§ YOUR TASK:
I need the lines below from the one with "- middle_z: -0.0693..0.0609" down to the one with "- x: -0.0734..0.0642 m" reproduced exactly, both ends included, and nothing else.
------------------------------------------------------------------------
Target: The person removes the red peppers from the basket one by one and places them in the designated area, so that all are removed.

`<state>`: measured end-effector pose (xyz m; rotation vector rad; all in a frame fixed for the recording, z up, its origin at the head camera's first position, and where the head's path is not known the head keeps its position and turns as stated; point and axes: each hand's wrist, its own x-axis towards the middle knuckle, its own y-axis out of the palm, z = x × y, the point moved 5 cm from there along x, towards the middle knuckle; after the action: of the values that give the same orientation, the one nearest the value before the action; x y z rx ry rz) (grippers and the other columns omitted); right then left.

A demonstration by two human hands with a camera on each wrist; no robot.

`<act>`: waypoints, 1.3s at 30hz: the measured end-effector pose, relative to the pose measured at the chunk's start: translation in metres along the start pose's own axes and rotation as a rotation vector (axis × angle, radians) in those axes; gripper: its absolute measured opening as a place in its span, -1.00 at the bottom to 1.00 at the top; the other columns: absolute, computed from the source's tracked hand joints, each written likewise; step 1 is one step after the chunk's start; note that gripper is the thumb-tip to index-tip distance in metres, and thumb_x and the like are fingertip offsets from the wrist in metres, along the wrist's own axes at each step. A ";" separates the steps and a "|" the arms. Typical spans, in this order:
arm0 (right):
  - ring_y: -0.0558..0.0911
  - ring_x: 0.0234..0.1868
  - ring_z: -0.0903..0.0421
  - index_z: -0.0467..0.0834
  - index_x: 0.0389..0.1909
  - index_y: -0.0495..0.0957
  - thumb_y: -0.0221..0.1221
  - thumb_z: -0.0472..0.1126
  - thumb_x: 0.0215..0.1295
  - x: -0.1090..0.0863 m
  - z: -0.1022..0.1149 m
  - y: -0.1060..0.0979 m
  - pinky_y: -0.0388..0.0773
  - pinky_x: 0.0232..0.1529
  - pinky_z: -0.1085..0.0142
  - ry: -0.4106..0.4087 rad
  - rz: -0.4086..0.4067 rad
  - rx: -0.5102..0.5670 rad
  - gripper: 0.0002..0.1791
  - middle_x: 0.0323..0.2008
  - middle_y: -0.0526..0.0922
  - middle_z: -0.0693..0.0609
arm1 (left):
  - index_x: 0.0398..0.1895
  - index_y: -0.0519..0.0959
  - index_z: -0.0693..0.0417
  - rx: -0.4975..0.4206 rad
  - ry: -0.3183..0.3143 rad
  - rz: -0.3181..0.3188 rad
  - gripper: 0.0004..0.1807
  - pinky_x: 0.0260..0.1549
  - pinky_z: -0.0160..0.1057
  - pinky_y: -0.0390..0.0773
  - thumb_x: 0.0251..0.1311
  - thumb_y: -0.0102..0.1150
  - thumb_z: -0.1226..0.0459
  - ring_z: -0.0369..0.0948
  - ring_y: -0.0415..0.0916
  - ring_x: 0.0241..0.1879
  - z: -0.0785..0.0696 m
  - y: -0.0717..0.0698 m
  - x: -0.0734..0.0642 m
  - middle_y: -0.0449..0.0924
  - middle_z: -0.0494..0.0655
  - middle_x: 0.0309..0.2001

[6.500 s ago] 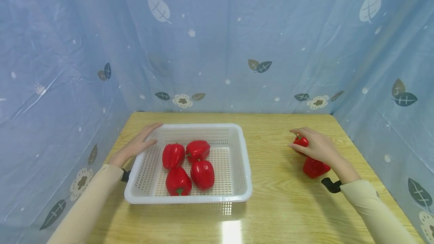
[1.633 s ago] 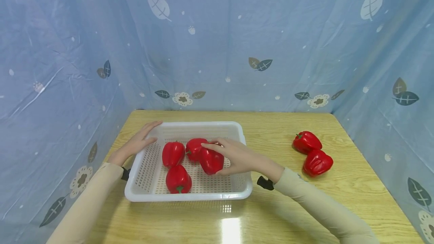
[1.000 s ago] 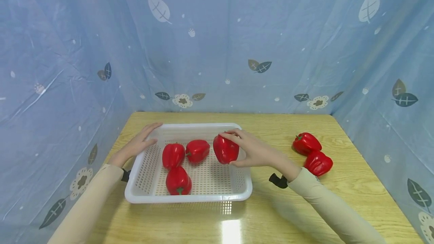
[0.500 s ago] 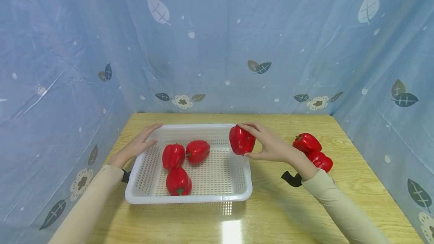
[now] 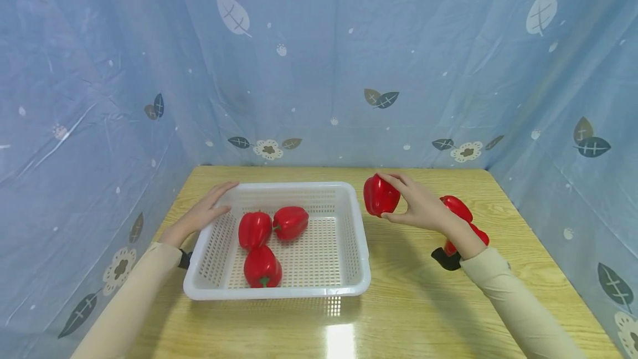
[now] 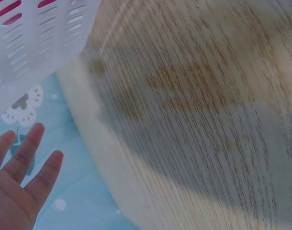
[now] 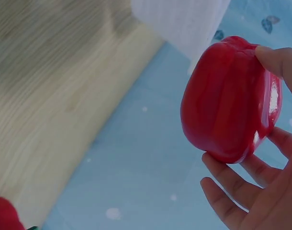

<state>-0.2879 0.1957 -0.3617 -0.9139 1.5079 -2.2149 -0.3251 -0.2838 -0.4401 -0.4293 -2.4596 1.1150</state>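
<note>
A red bell pepper (image 5: 381, 195) is pinched between the thumb and fingers of my right hand (image 5: 416, 204), raised above the table just right of the white plastic basket (image 5: 362, 237). The right wrist view shows the same bell pepper (image 7: 230, 100), thumb at one end and fingertips at the other. My left hand (image 5: 203, 212) rests at the basket's back left corner, its fingers straight in the left wrist view. Three red bell peppers lie in the basket: one at left (image 5: 255, 230), one behind (image 5: 291, 222) and one in front (image 5: 262, 267).
Two more red bell peppers, one behind (image 5: 457, 208) and one in front (image 5: 480, 235), lie on the wooden table (image 5: 399, 314) at right, partly hidden by my right forearm. A blue patterned curtain (image 5: 299, 71) encloses the table's back and sides.
My right hand came from the right-side peppers to the basket, took hold of a bell pepper and lifted it out over the right rim. The left hand stayed at its corner.
</note>
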 end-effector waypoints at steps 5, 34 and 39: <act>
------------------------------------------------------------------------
§ TASK RESPONSE:
  - middle_z: -0.0693..0.0609
arm1 (left):
  - index_x: 0.0398..0.1895
  - index_y: -0.0519..0.0959
  - index_z: -0.0693..0.0417
  - rx: -0.4975..0.4206 rad
  - ry: -0.3183..0.3143 rad
  - rz: -0.3181..0.3188 rad
  - gripper: 0.0004..0.1807
  - pinky_x: 0.0260..0.1549
  - pinky_z: -0.0160..0.1057
  - pinky_y: -0.0390..0.0773
  - thumb_x: 0.0251..0.1311
  - thumb_y: -0.0102..0.1150
  - thumb_z: -0.1226..0.0459
  - ring_z: -0.0369..0.0948
  - ring_y: -0.0415..0.0916
  - ring_x: 0.0241..0.1879
  - z: -0.0785..0.0696 m
  - y: -0.0717..0.0698 m
  - x: -0.0734..0.0642 m

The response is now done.